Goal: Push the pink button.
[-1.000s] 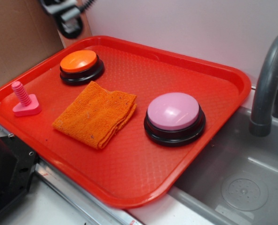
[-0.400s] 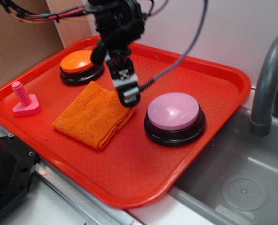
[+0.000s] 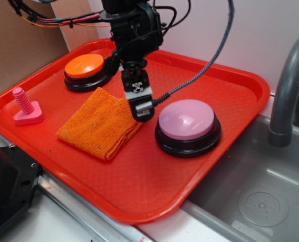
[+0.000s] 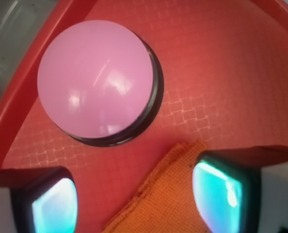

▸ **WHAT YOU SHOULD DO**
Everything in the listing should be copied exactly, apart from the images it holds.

▸ **TASK ANSWER**
Goal: Push the pink button.
[-1.000s] 
[-0.400s] 
[+0.000s] 
[+0.000s] 

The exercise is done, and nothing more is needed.